DATA EXTRACT —
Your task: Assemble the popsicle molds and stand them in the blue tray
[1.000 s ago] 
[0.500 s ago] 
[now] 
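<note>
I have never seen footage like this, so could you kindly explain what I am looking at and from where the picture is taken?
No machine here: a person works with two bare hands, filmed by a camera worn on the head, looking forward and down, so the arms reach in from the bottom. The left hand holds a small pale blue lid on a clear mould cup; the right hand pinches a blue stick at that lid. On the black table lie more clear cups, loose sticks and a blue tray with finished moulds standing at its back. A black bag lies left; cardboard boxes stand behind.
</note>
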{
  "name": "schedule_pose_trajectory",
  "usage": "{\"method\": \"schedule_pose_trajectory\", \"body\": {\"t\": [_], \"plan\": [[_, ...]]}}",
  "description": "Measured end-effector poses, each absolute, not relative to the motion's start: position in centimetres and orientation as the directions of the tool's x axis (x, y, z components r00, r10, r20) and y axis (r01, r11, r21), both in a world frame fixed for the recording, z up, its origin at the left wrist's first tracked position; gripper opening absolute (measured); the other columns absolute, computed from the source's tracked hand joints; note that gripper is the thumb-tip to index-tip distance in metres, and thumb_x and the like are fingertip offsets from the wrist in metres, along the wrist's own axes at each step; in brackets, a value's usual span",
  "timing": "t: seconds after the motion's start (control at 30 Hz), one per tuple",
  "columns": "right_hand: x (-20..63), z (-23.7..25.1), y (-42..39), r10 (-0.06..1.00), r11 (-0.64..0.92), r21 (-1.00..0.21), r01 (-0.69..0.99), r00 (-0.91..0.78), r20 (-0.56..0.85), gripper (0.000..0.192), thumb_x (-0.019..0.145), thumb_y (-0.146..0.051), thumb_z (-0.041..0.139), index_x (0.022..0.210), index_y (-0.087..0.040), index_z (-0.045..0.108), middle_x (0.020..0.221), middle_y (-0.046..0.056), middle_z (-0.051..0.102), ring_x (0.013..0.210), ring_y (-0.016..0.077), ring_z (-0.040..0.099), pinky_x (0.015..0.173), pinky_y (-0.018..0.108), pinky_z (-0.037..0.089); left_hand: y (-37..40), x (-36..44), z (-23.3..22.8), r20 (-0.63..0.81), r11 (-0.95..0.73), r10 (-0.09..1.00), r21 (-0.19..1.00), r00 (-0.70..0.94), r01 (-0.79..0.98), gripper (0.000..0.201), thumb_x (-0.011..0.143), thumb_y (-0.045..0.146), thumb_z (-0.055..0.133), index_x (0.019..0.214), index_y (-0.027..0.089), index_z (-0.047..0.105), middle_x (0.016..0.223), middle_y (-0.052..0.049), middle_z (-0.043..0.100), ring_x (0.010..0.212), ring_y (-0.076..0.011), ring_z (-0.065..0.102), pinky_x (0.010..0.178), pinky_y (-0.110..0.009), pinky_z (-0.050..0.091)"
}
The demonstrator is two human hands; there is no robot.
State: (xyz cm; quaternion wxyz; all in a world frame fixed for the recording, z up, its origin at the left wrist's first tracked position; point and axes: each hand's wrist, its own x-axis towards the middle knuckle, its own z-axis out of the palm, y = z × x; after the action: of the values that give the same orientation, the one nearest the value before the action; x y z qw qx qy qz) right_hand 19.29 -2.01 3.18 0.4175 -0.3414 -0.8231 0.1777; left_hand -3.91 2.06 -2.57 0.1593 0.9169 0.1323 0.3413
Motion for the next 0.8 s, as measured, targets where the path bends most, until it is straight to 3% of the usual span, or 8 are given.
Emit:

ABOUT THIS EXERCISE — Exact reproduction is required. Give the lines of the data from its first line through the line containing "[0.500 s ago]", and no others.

REPLY TO THE EXERCISE —
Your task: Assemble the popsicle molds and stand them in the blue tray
[1.000 s ago] 
[0.500 s ago] 

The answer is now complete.